The idea of making ‘beautiful’ business software first emerged around two years ago when a pioneering initiative by Infor to reinvent the way that software is developed by harnessing creative talent rather than traditional software engineers. Infor launched the world’s first in-house design agency, “Hook and Loop” specifically dedicated to business software design and set about re-designing its software portfolio. The result has been spectacularly rewarding, spawning genuinely exciting software across industries and setting a new paradigm for the way that software developers solve business problems. So I was delighted when the opportunity arose to visit the ‘creatives’ behind Hook & Loop in New York last week.
First impressions are important and there is no doubt that Hook & Loop is culturally distinct. The vast open plan working areas (also used by Infor’s executive), the glass partitions, the minimalist furnishings, the cello propped up in the corner, the story boards pinned to the walls and the generously proportioned white boards tells visitors that something different is going on here.
It’s an environment that’s conducive to the creative process, encouraging the free movement of people and ideas. But collaboration is also reinforced by policy. Kellen Styler, Head of Product explains that “Sounding Board” is an initiative designed to promote virtual team working so that people get to know each other and share project experiences (formally and informally) with colleagues from different creative disciplines. (The Hook & Loop team includes former advertising people, artists, a CGI animator from The Avengers, a comic book illustrator, and a designer from Kenneth Cole. It also includes designers with strengths in information architecture and code, as well as two developers with backgrounds in graphic design and another who started his career as a writer.)
It’s a creative melting pot in which colleagues are also encouraged “to do their own thing”, says Kellen. “What you learn is what you bring back” and so personnel are encouraged and aided to develop their own pet projects and apps in their own time, capturing the essence of a start-up culture as well as a mature business applications vendor.
Nunzio Esposito another creative director adds, “It’s like a big mash up, there is an uncanny level of collaboration and egos are set aside”. But doesn’t a free-wheeling creative process come into conflict with technical feasibility? Ted Kusio, the technologist on the team comments, “We still have an end goal or at least metaphorically written in pencil. If it’s not possible to do it one way we will normally find another way. It’s not often that we find ourselves in technical conflict.”

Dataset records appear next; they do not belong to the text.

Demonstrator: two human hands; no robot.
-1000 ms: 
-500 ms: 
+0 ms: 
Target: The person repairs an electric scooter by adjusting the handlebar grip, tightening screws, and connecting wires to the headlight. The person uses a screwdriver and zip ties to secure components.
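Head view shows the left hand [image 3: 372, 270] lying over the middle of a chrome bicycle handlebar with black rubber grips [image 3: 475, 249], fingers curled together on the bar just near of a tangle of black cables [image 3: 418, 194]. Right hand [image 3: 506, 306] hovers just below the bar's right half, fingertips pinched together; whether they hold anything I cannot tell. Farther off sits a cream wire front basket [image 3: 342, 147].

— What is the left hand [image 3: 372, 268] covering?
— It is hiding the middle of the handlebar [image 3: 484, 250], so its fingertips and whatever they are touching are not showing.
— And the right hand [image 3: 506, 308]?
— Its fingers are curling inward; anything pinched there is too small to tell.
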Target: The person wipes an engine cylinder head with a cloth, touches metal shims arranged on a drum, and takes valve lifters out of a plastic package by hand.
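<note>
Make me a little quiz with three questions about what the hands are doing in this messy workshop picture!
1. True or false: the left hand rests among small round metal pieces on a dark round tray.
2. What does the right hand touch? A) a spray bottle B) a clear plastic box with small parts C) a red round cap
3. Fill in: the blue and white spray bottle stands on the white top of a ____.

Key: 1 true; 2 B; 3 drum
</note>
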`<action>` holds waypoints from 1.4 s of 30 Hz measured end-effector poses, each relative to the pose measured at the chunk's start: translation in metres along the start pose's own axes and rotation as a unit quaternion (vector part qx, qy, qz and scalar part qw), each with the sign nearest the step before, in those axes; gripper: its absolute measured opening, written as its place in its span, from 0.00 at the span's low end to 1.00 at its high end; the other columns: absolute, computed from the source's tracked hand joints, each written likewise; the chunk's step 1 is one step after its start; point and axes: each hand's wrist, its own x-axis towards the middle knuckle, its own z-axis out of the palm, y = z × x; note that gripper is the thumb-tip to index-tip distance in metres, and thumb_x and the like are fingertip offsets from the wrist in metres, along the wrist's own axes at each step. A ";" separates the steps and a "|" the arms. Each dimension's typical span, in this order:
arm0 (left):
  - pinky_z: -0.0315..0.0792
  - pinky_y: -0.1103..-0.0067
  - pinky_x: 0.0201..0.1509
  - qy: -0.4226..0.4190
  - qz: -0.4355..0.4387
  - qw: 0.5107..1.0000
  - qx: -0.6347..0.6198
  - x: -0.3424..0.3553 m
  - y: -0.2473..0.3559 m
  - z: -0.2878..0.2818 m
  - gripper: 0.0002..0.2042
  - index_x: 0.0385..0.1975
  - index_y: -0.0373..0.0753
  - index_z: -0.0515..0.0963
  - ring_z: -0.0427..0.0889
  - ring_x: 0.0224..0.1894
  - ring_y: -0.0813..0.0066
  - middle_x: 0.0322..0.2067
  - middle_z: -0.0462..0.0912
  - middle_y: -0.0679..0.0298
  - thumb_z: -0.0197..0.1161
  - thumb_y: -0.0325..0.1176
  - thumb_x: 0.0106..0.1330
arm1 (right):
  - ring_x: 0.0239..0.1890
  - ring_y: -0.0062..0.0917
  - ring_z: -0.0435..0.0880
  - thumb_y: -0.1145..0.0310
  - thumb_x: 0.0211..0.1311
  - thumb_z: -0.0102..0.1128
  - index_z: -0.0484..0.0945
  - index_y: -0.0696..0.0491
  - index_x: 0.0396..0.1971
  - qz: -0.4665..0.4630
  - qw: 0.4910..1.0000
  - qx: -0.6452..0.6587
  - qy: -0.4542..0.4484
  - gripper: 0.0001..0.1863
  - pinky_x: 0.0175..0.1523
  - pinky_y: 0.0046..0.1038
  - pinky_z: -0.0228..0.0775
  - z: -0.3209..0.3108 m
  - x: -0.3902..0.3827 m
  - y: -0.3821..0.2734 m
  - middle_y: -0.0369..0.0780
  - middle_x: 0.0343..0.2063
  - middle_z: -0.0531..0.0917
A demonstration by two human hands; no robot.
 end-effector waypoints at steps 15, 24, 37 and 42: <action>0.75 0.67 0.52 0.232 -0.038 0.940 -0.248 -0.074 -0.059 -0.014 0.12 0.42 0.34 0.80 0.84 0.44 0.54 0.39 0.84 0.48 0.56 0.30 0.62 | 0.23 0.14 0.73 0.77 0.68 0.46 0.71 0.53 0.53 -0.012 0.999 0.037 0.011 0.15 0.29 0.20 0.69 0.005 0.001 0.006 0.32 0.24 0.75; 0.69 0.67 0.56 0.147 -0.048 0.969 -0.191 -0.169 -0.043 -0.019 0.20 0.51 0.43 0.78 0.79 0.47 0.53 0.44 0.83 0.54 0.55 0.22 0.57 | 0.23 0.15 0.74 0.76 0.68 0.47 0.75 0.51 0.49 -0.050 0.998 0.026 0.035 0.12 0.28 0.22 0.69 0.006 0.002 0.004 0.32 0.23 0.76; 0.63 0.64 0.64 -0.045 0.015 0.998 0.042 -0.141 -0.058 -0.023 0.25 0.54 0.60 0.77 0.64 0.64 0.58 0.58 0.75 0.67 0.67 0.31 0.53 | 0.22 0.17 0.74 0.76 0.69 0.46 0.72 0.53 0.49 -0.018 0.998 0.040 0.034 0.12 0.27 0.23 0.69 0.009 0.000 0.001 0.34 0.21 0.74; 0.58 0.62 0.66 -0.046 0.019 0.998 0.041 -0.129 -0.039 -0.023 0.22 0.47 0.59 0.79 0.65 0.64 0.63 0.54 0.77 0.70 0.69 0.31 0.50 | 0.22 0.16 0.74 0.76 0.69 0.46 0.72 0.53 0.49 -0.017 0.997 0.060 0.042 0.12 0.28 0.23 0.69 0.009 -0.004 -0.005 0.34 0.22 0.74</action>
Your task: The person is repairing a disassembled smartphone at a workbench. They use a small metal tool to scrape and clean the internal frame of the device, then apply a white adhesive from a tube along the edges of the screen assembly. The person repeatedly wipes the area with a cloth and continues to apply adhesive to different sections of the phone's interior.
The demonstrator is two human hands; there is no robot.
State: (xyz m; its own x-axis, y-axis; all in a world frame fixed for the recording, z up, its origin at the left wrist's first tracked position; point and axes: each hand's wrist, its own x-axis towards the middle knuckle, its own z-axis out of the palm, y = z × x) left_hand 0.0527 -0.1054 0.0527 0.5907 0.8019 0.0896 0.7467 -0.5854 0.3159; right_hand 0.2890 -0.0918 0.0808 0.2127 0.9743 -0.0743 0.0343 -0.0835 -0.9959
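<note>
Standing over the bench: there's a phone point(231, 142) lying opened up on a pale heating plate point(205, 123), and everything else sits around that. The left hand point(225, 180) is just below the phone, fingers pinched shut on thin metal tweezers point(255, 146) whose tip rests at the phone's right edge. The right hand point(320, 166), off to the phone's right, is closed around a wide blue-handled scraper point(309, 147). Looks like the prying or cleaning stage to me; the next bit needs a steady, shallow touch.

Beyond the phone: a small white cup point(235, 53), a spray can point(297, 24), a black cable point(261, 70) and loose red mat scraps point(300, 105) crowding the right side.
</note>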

But it would be misleading to suggest that the creative process is all about a beautiful user interface. At Hook & Loop, ‘beauty’ runs more than skin deep. The culture is very much about creating a fulfilling “User Experience” or UX as it’s called in the industry. This incorporates the best thinking around the user interface and navigation but it also looks at process flows to determine how productivity and responsiveness can be enhanced, for example, by bringing relevant information from different applications onto the same page, reducing page clicks and embedding collaborative social tools. By improving process usability and visibility, Hook & Loop’s designers are producing more engaging applications that allow workers to be more responsive and productive, leading to better staff mobility, lower training costs and reduced headcount.
It may not grab the headlines but reinventing and transforming internal processes can yield surprisingly high returns. It’s a view backed up by industry surveys. For example, a McKinsey survey (“Finding your digital sweet spot”; Tunde Olanrewaju and Paul Willmott) says that the average bottom-line impact that can be realized from digital sales over the next 5 years is 20 percent whereas the bottom-line impact from cost-reductions could yield an average of 36 percent. Beautifully crafted software could also hold the key to attracting and retaining talent, especially the so called “Millennials” entering the work force now, who expect the usability of iPhones, social networking tools and apps to be reflected in business applications as well.
Hoop & Loop has grown from a handful of personnel to over 80 staff in just two years, validating the initial concept, raising the bar in software design and creating a clamour from customers to work on their pet projects. After almost four decades we are at last entering a new era in which business software can be deliver a fulfilling UX and save money as well.